→ **Brief**: Starting at the line that holds "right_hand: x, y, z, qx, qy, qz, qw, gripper" and stopping at the line that holds "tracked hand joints", restate the records below word for word, with both of those lines included.

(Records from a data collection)
________________________________________
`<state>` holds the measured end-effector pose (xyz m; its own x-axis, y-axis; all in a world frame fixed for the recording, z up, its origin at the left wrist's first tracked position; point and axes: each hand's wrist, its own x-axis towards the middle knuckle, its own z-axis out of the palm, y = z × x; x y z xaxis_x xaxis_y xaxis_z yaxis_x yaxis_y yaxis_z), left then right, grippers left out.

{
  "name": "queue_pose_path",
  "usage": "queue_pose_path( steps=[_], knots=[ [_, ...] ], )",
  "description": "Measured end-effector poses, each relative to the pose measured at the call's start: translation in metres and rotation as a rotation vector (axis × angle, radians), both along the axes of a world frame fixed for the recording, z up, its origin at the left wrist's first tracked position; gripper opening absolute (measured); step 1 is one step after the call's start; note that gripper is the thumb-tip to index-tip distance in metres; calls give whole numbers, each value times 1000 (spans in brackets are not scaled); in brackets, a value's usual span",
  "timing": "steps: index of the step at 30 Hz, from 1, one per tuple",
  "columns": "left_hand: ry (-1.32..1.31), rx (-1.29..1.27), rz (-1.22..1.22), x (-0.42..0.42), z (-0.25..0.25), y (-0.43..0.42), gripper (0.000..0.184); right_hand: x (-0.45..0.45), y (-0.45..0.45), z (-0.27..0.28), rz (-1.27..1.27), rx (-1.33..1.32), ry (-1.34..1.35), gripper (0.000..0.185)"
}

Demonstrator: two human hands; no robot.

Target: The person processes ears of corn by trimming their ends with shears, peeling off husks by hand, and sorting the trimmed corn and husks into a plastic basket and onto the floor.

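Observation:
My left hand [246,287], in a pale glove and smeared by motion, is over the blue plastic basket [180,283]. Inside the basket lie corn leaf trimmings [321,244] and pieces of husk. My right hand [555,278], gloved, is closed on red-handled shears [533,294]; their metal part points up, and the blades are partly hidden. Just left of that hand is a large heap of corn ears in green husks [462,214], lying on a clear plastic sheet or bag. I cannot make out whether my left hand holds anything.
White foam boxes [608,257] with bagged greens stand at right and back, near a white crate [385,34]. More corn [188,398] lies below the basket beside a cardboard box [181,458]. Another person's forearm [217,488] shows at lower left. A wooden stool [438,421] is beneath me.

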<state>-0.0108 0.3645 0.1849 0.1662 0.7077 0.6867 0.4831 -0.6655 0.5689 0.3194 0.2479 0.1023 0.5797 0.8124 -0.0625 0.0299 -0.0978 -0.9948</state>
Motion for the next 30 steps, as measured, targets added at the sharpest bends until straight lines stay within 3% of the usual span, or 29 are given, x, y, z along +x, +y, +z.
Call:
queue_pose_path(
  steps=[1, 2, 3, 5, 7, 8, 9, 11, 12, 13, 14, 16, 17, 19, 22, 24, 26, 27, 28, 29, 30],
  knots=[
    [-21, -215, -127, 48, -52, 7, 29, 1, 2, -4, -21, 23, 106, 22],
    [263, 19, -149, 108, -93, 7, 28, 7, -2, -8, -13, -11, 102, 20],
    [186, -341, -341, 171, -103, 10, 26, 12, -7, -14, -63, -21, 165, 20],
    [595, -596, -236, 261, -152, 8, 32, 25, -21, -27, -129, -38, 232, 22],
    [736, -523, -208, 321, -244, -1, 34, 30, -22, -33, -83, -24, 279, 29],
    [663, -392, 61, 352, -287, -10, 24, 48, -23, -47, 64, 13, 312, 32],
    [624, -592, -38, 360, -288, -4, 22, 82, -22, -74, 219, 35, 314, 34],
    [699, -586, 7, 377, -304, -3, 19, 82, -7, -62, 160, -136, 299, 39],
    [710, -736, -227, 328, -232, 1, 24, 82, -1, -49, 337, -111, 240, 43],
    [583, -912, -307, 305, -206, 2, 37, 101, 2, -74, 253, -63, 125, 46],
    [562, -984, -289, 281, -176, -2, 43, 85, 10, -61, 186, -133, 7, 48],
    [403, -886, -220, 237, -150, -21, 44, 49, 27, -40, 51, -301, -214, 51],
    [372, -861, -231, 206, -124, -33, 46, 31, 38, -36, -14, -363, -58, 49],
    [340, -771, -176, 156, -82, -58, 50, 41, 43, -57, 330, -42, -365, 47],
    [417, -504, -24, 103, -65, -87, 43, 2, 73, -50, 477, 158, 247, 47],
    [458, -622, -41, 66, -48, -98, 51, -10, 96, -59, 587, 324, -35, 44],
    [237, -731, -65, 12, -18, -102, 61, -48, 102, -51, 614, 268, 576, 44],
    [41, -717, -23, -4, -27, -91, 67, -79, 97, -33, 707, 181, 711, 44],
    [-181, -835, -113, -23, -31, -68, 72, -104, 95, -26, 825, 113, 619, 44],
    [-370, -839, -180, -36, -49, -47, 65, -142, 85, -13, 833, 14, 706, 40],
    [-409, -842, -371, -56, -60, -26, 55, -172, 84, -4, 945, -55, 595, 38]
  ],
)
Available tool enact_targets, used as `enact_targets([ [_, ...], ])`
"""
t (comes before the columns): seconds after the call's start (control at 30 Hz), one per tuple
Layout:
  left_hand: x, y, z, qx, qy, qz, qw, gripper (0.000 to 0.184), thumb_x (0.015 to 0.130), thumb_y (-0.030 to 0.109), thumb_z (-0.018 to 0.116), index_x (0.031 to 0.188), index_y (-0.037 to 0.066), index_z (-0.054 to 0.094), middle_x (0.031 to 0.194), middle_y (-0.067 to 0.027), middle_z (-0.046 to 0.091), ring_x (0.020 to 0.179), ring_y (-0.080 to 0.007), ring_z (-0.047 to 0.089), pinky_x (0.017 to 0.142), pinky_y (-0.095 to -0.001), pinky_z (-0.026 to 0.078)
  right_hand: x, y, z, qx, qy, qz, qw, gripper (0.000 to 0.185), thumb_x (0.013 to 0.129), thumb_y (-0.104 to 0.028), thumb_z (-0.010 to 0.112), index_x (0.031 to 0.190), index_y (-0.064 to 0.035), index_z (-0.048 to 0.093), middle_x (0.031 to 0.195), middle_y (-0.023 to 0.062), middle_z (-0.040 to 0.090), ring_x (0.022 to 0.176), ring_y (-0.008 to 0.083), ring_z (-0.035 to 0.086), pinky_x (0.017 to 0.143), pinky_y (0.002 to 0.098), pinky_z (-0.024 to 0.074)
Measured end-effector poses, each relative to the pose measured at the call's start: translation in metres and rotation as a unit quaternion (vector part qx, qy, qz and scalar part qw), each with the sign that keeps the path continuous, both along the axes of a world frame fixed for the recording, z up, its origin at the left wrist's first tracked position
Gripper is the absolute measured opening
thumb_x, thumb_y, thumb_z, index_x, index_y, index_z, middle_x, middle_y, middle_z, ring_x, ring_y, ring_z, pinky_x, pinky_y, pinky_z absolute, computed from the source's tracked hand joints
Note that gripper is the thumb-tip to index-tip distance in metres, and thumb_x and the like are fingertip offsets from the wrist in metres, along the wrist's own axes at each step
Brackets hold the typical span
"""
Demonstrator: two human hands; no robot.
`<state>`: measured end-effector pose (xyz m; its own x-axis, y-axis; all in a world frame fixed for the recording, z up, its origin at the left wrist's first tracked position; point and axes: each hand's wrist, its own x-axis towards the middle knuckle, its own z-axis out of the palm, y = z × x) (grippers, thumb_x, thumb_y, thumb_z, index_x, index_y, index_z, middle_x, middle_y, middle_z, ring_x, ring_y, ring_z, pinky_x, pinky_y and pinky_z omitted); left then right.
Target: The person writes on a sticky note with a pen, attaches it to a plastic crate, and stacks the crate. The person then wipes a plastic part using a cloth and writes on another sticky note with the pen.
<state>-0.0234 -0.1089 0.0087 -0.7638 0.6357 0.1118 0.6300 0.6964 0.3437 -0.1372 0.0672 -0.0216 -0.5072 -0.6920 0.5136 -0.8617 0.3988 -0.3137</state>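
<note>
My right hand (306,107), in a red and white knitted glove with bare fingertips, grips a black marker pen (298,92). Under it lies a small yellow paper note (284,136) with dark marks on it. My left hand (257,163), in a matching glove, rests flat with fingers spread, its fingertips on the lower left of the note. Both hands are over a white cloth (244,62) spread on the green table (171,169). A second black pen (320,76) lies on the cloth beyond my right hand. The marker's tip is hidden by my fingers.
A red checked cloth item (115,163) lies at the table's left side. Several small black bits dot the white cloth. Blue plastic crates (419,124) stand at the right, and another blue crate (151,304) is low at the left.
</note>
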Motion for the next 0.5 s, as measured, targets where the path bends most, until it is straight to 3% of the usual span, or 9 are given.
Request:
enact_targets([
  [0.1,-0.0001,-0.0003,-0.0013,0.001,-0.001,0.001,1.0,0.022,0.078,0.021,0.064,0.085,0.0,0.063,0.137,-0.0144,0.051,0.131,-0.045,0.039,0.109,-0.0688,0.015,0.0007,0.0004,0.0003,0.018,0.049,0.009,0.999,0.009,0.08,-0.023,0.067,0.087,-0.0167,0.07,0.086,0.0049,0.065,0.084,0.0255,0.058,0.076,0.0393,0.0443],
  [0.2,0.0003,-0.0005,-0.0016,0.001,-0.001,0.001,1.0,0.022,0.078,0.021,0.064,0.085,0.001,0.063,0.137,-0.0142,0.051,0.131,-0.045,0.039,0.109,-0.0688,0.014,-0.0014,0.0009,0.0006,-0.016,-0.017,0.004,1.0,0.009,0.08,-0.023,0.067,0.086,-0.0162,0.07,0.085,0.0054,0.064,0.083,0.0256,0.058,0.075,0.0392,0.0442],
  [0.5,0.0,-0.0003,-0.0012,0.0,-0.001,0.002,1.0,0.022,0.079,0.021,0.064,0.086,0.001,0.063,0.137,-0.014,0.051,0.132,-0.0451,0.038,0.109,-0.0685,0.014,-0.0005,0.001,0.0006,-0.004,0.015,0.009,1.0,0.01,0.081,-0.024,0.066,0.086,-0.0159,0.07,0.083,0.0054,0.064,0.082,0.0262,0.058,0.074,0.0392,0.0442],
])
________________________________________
→ **Answer**:
  right_hand: x, y, z, qx, qy, qz, qw, gripper (0.000 to 0.185), thumb_x (0.013 to 0.129), thumb_y (-0.104 to 0.028), thumb_z (-0.010 to 0.112), index_x (0.031 to 0.190), index_y (-0.064 to 0.035), index_z (-0.048 to 0.093), middle_x (0.031 to 0.195), middle_y (-0.023 to 0.062), middle_z (-0.040 to 0.090), ring_x (0.022 to 0.176), ring_y (-0.008 to 0.083), ring_z (-0.035 to 0.086), pinky_x (0.017 to 0.143), pinky_y (0.002 to 0.098), pinky_z (-0.024 to 0.074)
Measured end-effector poses, each relative to the pose measured at the call's start: translation in metres and rotation as a unit quaternion (vector part qx, qy, qz and scalar part qw), each with the sign that keeps the path continuous, both along the axes of a world frame fixed for the recording, z up, its origin at the left wrist's first tracked position
Gripper is the absolute measured opening
thumb_x, thumb_y, thumb_z, index_x, index_y, index_z, middle_x, middle_y, middle_z, ring_x, ring_y, ring_z, pinky_x, pinky_y, pinky_z absolute, computed from the source's tracked hand joints

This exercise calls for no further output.